Des mesures prises récemment telles que l’abolition de la rééducation par le travail semblent être avant tout cosmétiques étant donné que les autorités ont recours à d’autres moyens de répression. La rhétorique du parti reste très négative quant aux droits humains et à la démocratie.

Tandis que cette année marque le 25ième anniversaire du massacre de la place Tiananmen et de l’imposition de la loi martiale à Lhassa, la violente répression et la militarisation du Tibet et du Xinjiang suggèrent qu’il n’y a pas de changement fondamental dans la manière avec laquelle les autorités réagissent aux manifestations pacifiques et aux demandes de réforme.

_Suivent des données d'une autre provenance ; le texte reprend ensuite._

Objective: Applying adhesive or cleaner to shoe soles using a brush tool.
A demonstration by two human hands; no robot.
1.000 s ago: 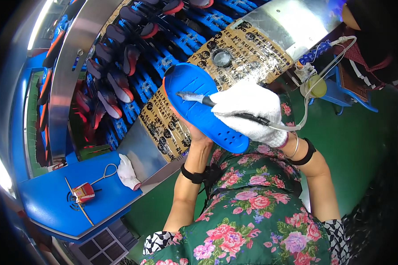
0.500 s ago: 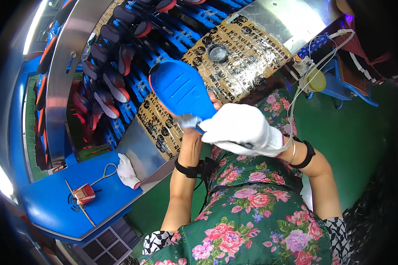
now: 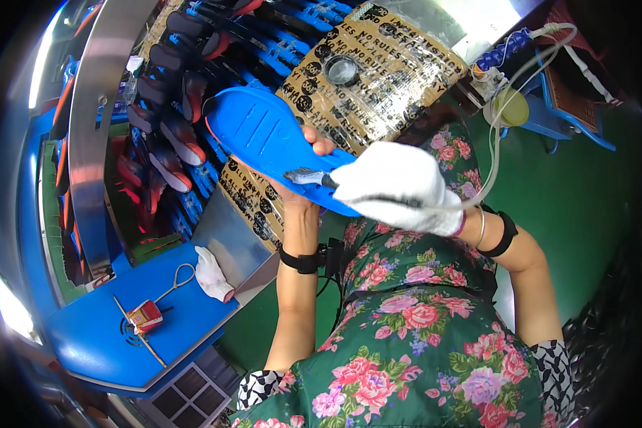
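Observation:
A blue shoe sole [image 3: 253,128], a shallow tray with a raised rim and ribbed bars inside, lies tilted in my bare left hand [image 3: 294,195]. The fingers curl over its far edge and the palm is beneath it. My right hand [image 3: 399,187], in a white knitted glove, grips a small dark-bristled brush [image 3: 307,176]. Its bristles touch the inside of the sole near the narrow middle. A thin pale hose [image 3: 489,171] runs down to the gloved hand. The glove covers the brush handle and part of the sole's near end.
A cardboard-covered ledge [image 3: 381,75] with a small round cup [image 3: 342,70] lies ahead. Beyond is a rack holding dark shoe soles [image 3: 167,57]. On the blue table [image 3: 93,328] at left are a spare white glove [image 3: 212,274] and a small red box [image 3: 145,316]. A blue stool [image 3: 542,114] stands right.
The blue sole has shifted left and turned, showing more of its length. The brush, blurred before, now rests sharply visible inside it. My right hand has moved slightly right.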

Votre prochaine rencontre avec le Président Xi Jinping représente une excellente occasion d’exprimer publiquement et en privé la profonde préoccupation de la France à propos de la détérioration de la situation des droits de l’homme en Chine et au Tibet. Nous vous demandons de transmettre le message au Président Xi que la politique actuelle du gouvernement chinois sur les droits de l’homme est inacceptable et constitue une menace pour les relations bilatérales.

En particulier, et conformément à l’engagement pris par l’Union européenne de promouvoir les valeurs des droits de l’homme et la démocratie dans son action extérieure, nous vous invitons à appeler le Président Xi à :

  • Supprimer les restrictions sur la liberté d’information et d’expression, y compris concernant internet, et mettre fin au harcèlement des journalistes et des blogueurs ;
  • Ratifier le Pacte international relatif aux droits civils et politiques ;
  • Amender les lois sécuritaires concernant la définition des « crimes » de « mise en danger de la sécurité de l’État » visant à éviter « le complot, l’organisation, la réalisation d’activités ayant pour but de diviser la nation et de saboter l’unité nationale », lois qui sont arbitrairement appliquées à des exercices pacifiques de la liberté de expression et de réunion ;
  • Libérer toutes les personnes détenues pour le simple exercice de leurs droits fondamentaux ou pour avoir protesté pacifiquement contre les mesures répressives chinoises, notamment Xu Zhiyong, Liu Xiaobo, Ilham Tohti, Dhondup Wangchen, et d’autres défenseurs des droits humains et des militants ;
  • S’attaquer aux causes profondes du mécontentement populaire dans le Xinjiang et au Tibet, qui ont abouti à l’actuelle vague d’auto-immolations de tibétains ;
  • Reprendre le dialogue sino-tibétain qui est au point mort depuis 2010, afin de contribuer à une solution durable de la crise au Tibet et à l’amélioration de la situation des droits des Tibétains.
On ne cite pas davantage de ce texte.